Thursday 22 December 2011

RD News 20Dec11


    • Principles 1-13 address supervisory powers, responsibilities and functions, focusing on effective risk-based supervision, and the need for early intervention and timely supervisory actions.
    • Principles 14 to 29 cover supervisory expectations of banks, emphasising the importance of good corporate governance and risk management, as well as compliance with supervisory standards.
    • Key improvements emerging from trends observed in the financial crisis:
      • greater intensity and resources to deal effectively with systemically important banks;
      • importance of applying a system-wide, macro perspective to the microprudential supervision of banks to assist in identifying, analysing and taking pre-emptive action to address systemic risk;
      • increasing focus on effective crisis management, recovery and resolution measures in reducing both the probability and impact of a bank failure.


  • BoE: Instruments of macroprudential policy – discussion paper
    • Three categories of instruments under consideration, those that:
      • affect the balance sheets of financial institutions;
      • affect the terms and conditions of financial transactions;
      • influence market structures.
    • Balance sheet tools include:
      • maximum leverage ratios, countercyclical capital and liquidity buffers, time-varying provisioning practices, and distribution restrictions.
      • Sectoral capital requirements or ‘variable risk weights’ could have a role in targeting emerging risks in particular exposure classes.
    • Tools that influence the terms and conditions of loans and other financial transactions include:
      • ability to restrict the quantity of lending at high loan to value, or high loan to income ratios,
      • power to impose and vary minimum margining requirements or haircuts on secured financing and derivative transactions.
    • Market structure tools include:
      • obligations to conduct financial trading on organised trading platforms and/or to clear trades through central counterparties.
      • Targeted disclosure requirements could be used to enhance resilience by limiting uncertainty about specific exposures or interconnections.
      • Adjusting risk weights on intra-financial system activities could also play a role in limiting excessive exposures building up between financial institutions.

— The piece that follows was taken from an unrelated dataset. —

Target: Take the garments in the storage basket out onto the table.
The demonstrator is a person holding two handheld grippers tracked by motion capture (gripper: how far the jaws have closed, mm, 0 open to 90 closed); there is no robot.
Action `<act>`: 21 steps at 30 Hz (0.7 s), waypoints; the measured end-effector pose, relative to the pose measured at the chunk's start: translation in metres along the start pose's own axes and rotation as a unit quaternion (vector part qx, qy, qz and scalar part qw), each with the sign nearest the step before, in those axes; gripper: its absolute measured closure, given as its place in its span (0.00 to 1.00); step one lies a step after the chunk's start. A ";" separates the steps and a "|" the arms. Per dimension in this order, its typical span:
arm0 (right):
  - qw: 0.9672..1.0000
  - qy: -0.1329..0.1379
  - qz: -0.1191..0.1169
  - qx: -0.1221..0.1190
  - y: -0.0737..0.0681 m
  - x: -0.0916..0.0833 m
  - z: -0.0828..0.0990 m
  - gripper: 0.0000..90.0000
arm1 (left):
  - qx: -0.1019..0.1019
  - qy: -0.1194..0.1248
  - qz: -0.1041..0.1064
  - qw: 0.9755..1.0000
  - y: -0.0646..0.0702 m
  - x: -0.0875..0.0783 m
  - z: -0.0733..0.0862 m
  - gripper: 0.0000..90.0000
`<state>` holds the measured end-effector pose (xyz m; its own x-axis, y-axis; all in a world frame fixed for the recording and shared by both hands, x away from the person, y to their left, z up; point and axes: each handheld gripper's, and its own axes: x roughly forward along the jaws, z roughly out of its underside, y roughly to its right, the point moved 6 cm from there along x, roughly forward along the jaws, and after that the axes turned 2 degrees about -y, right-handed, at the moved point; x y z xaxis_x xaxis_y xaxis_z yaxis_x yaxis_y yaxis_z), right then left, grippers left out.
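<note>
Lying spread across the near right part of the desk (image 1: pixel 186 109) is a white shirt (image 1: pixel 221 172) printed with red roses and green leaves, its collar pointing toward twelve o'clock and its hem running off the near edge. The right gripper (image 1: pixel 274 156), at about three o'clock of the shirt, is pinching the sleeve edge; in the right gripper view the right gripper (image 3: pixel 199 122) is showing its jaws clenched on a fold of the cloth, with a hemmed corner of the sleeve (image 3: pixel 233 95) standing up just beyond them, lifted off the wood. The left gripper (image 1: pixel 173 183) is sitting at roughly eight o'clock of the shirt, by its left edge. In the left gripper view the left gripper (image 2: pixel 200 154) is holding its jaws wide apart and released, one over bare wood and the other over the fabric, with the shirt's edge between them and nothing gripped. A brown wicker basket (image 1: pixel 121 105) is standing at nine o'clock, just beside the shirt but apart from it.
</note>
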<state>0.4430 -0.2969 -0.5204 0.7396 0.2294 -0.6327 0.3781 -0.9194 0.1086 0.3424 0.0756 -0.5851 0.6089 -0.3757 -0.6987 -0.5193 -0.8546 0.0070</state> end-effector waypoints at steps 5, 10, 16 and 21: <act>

  • EBA: Draft ITS on supervisory reporting requirements – consultation paper
    • Aims at implementing uniform reporting requirements which are necessary to ensure fair conditions of competition between comparable groups of credit institutions and investment firms.
    • Reporting requirements developed taking into account the nature, scale and complexity of institutions' activities.
    • Proportionality integral part of ITS with certain reporting requirements being applicable only to institutions using complex approaches to measure own funds requirements or to institutions that have significant risk exposures.


  • FT: Tobin tax costs ‘would fall on investors’
    • Ultra-conservative money market funds would be hardest hit by an FTT.
    • Might also accelerate the ongoing shift from active to passive investment.
    • Securities trading could increasingly switch from the cash to the derivatives market.